The chairman of the 19 member panel, William C Robinson, president of the W K Kellogg Foundation in Battle Creek, Michigan, a private, grant making body, said, “These stunningly high rates of medical errors—resulting in deaths, permanent disability, and unnecessary suffering—are simply unacceptable in a medical system that promises first to ‘do no harm.’”

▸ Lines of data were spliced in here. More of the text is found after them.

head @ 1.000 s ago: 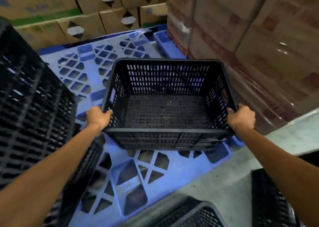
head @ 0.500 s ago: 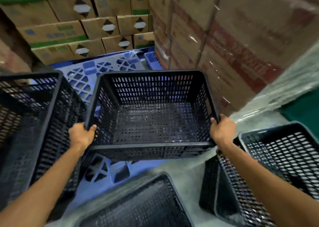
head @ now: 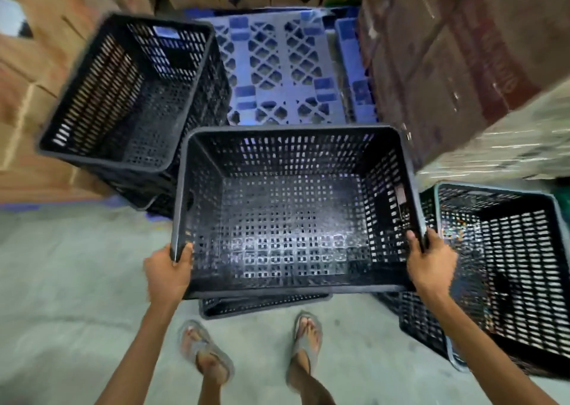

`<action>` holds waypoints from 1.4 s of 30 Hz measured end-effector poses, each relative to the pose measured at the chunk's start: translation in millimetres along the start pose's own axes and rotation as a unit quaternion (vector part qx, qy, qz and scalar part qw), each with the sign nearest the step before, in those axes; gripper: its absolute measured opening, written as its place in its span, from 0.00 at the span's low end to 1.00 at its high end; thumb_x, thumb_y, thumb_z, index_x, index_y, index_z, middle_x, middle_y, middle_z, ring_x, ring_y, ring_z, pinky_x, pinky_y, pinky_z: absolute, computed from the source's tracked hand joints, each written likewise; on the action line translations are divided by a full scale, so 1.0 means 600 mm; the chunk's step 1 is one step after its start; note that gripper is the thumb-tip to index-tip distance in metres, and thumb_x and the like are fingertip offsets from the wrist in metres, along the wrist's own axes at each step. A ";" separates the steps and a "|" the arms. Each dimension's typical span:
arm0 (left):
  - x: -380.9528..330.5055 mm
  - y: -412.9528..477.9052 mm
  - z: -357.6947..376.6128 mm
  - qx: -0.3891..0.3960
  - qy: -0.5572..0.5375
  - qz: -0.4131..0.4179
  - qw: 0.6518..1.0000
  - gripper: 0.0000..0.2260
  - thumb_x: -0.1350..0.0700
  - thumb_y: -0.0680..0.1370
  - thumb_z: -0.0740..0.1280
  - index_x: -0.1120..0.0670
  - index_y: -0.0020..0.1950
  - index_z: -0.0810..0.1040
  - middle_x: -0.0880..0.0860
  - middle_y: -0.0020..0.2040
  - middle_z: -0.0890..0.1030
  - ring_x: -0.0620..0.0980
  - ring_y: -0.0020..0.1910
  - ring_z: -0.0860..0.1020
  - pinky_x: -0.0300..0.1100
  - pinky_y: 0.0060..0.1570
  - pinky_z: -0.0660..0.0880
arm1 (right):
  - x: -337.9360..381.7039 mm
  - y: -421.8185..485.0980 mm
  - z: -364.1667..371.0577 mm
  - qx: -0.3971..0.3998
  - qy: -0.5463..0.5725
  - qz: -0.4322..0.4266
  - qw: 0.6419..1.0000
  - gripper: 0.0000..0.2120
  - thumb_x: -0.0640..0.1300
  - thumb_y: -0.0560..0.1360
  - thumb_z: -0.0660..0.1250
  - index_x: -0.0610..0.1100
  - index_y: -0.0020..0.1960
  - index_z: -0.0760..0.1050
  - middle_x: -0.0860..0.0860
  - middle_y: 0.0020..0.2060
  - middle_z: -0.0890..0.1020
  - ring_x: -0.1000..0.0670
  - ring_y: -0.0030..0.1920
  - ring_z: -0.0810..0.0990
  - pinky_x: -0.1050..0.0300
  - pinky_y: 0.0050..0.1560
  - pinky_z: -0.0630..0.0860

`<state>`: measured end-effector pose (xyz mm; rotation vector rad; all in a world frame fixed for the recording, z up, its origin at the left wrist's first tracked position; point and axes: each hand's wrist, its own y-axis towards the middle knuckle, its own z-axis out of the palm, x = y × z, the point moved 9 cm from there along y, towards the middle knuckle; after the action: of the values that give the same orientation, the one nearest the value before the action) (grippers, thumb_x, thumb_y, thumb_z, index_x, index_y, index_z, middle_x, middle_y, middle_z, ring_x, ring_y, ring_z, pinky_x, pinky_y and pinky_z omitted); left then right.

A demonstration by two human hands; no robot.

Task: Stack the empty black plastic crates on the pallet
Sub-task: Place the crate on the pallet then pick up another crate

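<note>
Both hands, left hand (head: 168, 273) and right hand (head: 430, 264), grip the near corners of an empty black crate (head: 296, 213) above the concrete floor. It is the carrying step; next it needs setting on the blue pallet (head: 277, 71), probably onto the crate stack (head: 132, 96).

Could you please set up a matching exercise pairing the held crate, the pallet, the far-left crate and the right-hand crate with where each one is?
Things:
1. held crate
2. pallet
3. left crate
4. right crate

Places:
A. on the floor beside the right hand
B. gripped by both hands, left hand at its near corner
C. blue, bare, ahead
D. atop a stack at the pallet's left

Pairs: 1-B, 2-C, 3-D, 4-A
</note>
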<state>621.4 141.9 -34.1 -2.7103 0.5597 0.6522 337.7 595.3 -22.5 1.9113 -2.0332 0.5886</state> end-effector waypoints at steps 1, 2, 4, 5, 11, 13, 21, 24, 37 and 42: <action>0.030 -0.021 0.002 0.002 -0.001 -0.007 1.000 0.14 0.58 0.75 0.69 0.68 0.37 0.79 0.70 0.34 0.81 0.68 0.36 0.81 0.50 0.36 0.70 | -0.005 -0.019 0.007 0.006 -0.007 -0.001 1.000 0.16 0.50 0.78 0.62 0.36 0.43 0.73 0.33 0.33 0.80 0.34 0.33 0.79 0.46 0.33 0.71; 0.066 -0.043 0.005 0.006 -0.004 -0.020 1.000 0.13 0.58 0.75 0.69 0.68 0.38 0.80 0.69 0.34 0.81 0.67 0.35 0.81 0.48 0.35 0.69 | -0.011 -0.041 0.017 0.013 -0.014 -0.002 1.000 0.15 0.48 0.78 0.63 0.35 0.45 0.74 0.32 0.34 0.81 0.33 0.34 0.80 0.45 0.34 0.72; 0.129 -0.080 0.016 0.018 -0.002 -0.048 0.999 0.13 0.57 0.76 0.69 0.67 0.38 0.80 0.67 0.34 0.82 0.65 0.35 0.81 0.48 0.34 0.71 | -0.017 -0.078 0.043 0.020 -0.026 -0.006 0.999 0.14 0.45 0.78 0.65 0.32 0.49 0.77 0.30 0.36 0.81 0.32 0.36 0.81 0.44 0.36 0.74; 0.163 -0.096 0.022 0.021 -0.001 -0.062 0.998 0.13 0.57 0.76 0.69 0.67 0.39 0.80 0.67 0.34 0.82 0.64 0.34 0.81 0.47 0.33 0.71 | -0.021 -0.098 0.063 0.028 -0.033 -0.009 0.999 0.14 0.44 0.78 0.65 0.31 0.50 0.77 0.30 0.36 0.82 0.32 0.36 0.81 0.44 0.36 0.75; 0.323 -0.135 0.080 0.023 0.027 -0.087 0.996 0.13 0.55 0.77 0.68 0.67 0.44 0.82 0.67 0.35 0.83 0.64 0.34 0.82 0.45 0.32 0.70 | -0.055 -0.188 0.190 0.073 -0.074 -0.006 0.995 0.13 0.41 0.77 0.66 0.29 0.51 0.77 0.29 0.37 0.82 0.31 0.36 0.81 0.44 0.36 0.75; 0.349 -0.129 0.100 0.034 0.038 -0.087 0.995 0.14 0.53 0.76 0.68 0.66 0.44 0.82 0.67 0.35 0.83 0.64 0.34 0.82 0.48 0.33 0.74 | -0.064 -0.196 0.205 0.068 -0.076 0.026 0.994 0.15 0.43 0.78 0.66 0.30 0.54 0.77 0.29 0.40 0.82 0.31 0.39 0.82 0.42 0.40 0.77; 0.393 -0.094 0.149 0.013 0.002 -0.106 0.994 0.13 0.56 0.76 0.68 0.67 0.41 0.81 0.66 0.34 0.83 0.64 0.33 0.81 0.42 0.32 0.68 | -0.081 -0.202 0.291 0.055 -0.054 0.005 0.997 0.13 0.46 0.79 0.62 0.36 0.44 0.72 0.36 0.31 0.79 0.35 0.32 0.80 0.52 0.32 0.70; 0.399 -0.069 0.173 0.005 -0.013 -0.101 0.995 0.14 0.55 0.77 0.67 0.67 0.40 0.81 0.65 0.32 0.82 0.62 0.32 0.81 0.42 0.31 0.68 | -0.071 -0.183 0.310 0.043 -0.053 -0.001 0.998 0.13 0.45 0.79 0.62 0.35 0.45 0.71 0.34 0.30 0.78 0.32 0.33 0.79 0.53 0.33 0.65; 0.358 -0.041 0.174 0.025 0.056 -0.037 0.997 0.25 0.55 0.76 0.65 0.54 0.73 0.63 0.60 0.60 0.80 0.62 0.55 0.81 0.55 0.49 0.80 | -0.043 -0.181 0.342 0.064 -0.156 -0.066 0.983 0.25 0.42 0.80 0.56 0.42 0.75 0.55 0.37 0.71 0.67 0.34 0.62 0.74 0.41 0.49 0.75; 0.291 -0.006 0.190 0.091 0.175 0.086 0.977 0.46 0.57 0.71 0.69 0.52 0.79 0.40 0.56 0.80 0.45 0.56 0.80 0.48 0.52 0.75 0.59 | 0.027 -0.150 0.372 0.117 -0.250 -0.241 0.930 0.44 0.24 0.67 0.57 0.39 0.79 0.43 0.39 0.78 0.45 0.41 0.78 0.46 0.44 0.70 0.62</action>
<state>724.2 134.6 -215.5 -2.6328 0.8990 0.1465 440.6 470.5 -201.4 2.8148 -1.6741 0.2364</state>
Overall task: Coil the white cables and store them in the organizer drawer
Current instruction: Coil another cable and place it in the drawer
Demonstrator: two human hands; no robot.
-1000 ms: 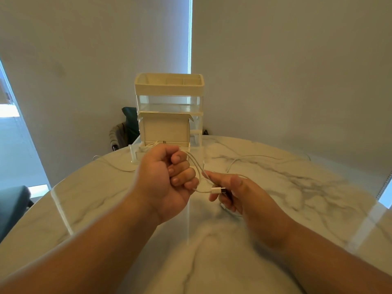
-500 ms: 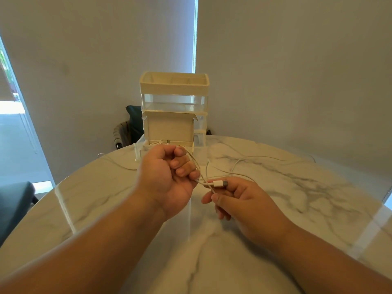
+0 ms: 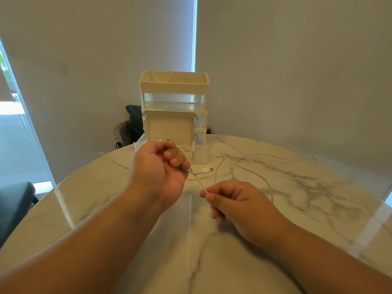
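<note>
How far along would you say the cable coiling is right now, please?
Done: white cable seems to lie in the organizer drawer already. In hand: the left hand grips one cable, the right hand pinches it. Left: its loose length on the table still needs coiling and storing.

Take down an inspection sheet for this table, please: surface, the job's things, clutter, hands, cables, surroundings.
Surface: round white marble table, grey veins, glossy.
Job's things: cream plastic tiered organizer stands at the far edge; thin white cable is mostly loose and not yet stored.
Clutter: nothing seen.
Hands: left hand grips the cable in curled fingers; right hand pinches it nearer the person.
Cables: white plug sticks out free beside the left hand; slack trails over the table to the right.
Surroundings: grey wall, bright window strip, dark chair behind the table.
</note>
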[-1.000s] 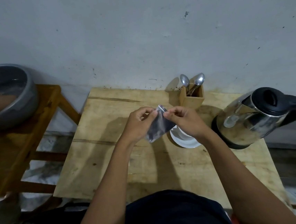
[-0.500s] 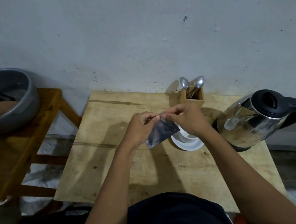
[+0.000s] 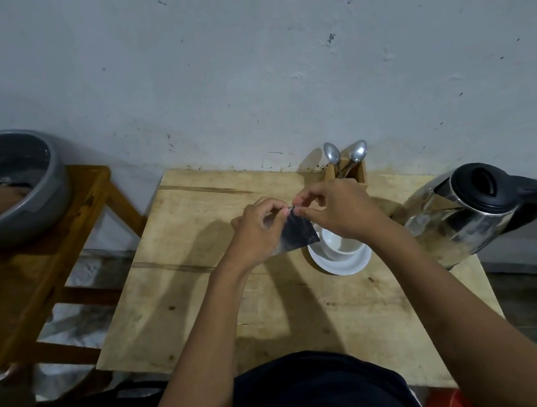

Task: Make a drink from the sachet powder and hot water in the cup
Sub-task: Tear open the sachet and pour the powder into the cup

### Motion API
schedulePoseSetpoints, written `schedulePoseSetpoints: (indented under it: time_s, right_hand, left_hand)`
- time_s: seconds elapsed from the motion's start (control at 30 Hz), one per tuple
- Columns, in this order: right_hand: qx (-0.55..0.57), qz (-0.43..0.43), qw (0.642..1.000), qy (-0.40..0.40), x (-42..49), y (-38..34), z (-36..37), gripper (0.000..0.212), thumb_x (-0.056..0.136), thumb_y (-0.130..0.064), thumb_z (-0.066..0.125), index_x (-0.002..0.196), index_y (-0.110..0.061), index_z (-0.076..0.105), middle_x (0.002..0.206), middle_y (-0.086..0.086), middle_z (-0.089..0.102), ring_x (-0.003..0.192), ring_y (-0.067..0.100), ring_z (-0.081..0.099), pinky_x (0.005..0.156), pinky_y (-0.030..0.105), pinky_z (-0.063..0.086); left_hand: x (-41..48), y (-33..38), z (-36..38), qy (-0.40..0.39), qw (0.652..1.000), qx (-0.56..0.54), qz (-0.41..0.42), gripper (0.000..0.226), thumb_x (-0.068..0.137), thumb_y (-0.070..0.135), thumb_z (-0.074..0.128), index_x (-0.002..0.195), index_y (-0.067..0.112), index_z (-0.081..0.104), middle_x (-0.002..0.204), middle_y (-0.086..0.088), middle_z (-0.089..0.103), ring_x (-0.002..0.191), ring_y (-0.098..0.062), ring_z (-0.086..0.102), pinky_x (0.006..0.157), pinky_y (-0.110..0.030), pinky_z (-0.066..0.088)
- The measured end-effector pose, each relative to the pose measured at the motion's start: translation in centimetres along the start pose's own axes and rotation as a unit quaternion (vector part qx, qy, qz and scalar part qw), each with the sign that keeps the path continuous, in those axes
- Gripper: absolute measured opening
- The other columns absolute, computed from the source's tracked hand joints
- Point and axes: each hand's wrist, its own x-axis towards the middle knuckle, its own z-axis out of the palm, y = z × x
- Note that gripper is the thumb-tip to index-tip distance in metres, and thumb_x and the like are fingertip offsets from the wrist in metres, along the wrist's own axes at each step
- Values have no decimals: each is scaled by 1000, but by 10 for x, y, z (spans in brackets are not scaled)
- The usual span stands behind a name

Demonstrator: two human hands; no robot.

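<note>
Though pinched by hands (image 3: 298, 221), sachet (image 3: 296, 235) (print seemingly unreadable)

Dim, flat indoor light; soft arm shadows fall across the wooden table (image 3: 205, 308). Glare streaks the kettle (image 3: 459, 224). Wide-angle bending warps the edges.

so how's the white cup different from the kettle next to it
The cup is small, white and open-topped; the kettle is far bigger, shiny metal with a black lid and handle. The cup sits on a white saucer, partly hidden behind the right hand; the kettle stands clear to the right. Both rest on the wooden table.
</note>
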Motion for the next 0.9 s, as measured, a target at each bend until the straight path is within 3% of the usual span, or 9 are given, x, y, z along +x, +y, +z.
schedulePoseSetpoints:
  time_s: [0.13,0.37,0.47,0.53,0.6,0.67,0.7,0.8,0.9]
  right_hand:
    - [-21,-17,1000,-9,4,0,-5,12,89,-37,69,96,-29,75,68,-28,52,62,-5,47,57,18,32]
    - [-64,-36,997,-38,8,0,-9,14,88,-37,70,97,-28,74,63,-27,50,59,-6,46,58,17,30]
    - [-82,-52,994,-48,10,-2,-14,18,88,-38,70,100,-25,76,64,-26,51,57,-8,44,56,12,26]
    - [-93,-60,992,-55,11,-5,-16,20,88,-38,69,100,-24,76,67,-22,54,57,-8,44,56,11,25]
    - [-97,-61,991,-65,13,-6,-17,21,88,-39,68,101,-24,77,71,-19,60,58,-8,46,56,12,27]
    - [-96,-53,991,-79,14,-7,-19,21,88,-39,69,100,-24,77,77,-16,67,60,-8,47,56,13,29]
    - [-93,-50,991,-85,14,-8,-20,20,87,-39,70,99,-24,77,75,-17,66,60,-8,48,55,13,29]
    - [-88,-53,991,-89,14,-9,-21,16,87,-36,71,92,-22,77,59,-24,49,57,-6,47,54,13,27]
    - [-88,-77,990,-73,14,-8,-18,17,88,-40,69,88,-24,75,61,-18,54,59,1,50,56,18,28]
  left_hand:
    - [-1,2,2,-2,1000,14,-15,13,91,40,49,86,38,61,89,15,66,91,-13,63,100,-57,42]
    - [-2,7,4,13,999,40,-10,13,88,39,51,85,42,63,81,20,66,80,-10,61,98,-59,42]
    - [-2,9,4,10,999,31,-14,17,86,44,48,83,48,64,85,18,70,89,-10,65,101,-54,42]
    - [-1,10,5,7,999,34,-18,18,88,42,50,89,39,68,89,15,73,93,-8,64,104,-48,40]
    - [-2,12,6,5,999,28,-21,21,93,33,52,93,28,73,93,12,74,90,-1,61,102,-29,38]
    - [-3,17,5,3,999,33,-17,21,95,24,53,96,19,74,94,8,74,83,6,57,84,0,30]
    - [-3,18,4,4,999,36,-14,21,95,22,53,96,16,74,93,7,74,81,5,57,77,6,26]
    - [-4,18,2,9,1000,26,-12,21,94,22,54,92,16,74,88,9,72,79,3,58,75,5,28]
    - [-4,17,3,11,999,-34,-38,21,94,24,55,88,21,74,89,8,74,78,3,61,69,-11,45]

The panel’s report, which was released in November, recommended that a new federal centre for patient safety should be set up in the Public Health Service and should have a budget of about $100m (£63m) a year, which is equivalent to just over 1%of the $8.8bn a year in costs estimated to be attributable to preventable medical injuries.
Healthcare providers would be required to inform state governments of any medical errors leading to serious harm; currently only 20 states have such reporting requirements. Doctors and nurses would also be re-examined periodically by state licensing boards to evaluate their competence and their knowledge of safety practices.
The report condemned the current fragmented system of handling medical mistakes, which relies on a combination of peer review, federal and state regulation, malpractice lawsuits, and evaluations by private accreditation bodies.
Nancy Dickey, a past president of the American Medical Association, which supports the panel’s recommendations, was concerned about mandatory reporting and public disclosure of serious medical errors.
Dr Dickey said: “On the surface it appears to be a relatively straightforward step but actually it engenders all sorts of problems with confidentiality and liability. Doctors find themselves in a real bind.”
However, the panel said that a crucial strategy in reducing errors was to shift the focus “from blaming individuals for past errors to a focus on preventing future errors by designing safety in the system.”
Apart from citing surgical horror stories—like that of Willie King, who had part of the wrong leg amputated at University Community Hospital in Tampa, Florida, in 1995—the panel found that more than 7000 Americans died each year as a result of “medication errors,” which included the prescribing or dispensing of the wrong drugs. For example, the panel said, pharmacists often had difficulty deciphering the illegible handwriting of doctors who prescribe drugs (4 December, p 1456).
Karen M Ignagni, president of the American Association of Health Plans, which represents health maintenance organisations, said, “Health plans will rise to this challenge and will work with doctors, hospitals, and public officials to address these issues.”
In an article in last week’s New York Sunday Times, entitled “Do No Harm—Breaking Down Medicine’s Culture of Silence,” Dr Lucian Leape, a professor of health policy at Harvard, and a member of the expert Institute of Medicine panel, discussed the problems surrounding the task of addressing medical mistakes. He said: “Physicians are taught that it’s your job not to make a mistake. It’s like a sin. The whole concept of error as sin, as a moral failing, is deeply ingrained in medicine, and it is very destructive. It means people cannot talk about it, because it is too painful.”
• As the BMJ went to press, President Clinton announced that he accepted the institute’s recommendations and would instruct federal agencies providing or financing health care to adopt all feasible techniques for reducing medical errors.
The BMJ will be publishing a theme issue on error in medicine on 18 March and holding a one day conference on 21 March.